* [Dataset extract]
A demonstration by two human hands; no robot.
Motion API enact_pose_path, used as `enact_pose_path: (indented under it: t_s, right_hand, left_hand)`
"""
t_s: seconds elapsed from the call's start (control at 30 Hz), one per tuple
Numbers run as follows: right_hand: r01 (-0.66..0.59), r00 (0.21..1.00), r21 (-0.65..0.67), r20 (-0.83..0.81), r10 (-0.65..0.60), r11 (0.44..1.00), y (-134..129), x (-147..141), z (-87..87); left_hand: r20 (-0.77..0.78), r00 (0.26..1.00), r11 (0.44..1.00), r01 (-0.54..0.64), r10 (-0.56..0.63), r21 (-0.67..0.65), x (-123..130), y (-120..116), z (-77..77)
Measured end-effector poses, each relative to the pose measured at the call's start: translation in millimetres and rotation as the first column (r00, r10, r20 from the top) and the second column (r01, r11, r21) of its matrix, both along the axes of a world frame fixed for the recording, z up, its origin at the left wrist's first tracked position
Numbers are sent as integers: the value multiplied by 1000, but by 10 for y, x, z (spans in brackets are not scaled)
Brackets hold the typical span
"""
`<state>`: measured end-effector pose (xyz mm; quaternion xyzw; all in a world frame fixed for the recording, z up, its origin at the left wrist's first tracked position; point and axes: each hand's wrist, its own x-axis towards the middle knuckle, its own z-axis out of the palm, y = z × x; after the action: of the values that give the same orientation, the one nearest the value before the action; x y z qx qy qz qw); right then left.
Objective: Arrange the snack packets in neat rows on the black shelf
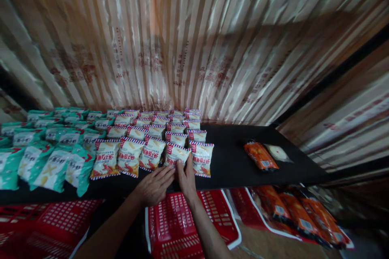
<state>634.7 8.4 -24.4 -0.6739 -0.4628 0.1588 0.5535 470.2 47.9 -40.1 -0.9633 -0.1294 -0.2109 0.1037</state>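
Five striped-edge packets stand along the front of the black shelf (pixel 226 162), and the fourth from your left, the white-and-red packet (pixel 177 152), sits between your hands. Your left hand (pixel 154 186) lies with fingers together at its lower-left corner; its thumb's grip cannot be told. Your right hand (pixel 186 180) pinches the right side, thumb on the front, fingers along the edge. From this packet, a matching neighbour (pixel 201 158) stands just beside at 3 o'clock, teal bags (pixel 53 170) lie well off toward 9, and a red basket (pixel 172 218) is below at 6. To settle it well, press evenly from both sides, keep its front square with the row, and go lightly: the film looks soft, and your right fingers could nudge that neighbour.
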Motion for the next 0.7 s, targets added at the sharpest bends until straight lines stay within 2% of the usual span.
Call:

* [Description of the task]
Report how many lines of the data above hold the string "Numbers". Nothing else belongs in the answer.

* [Written answer]
2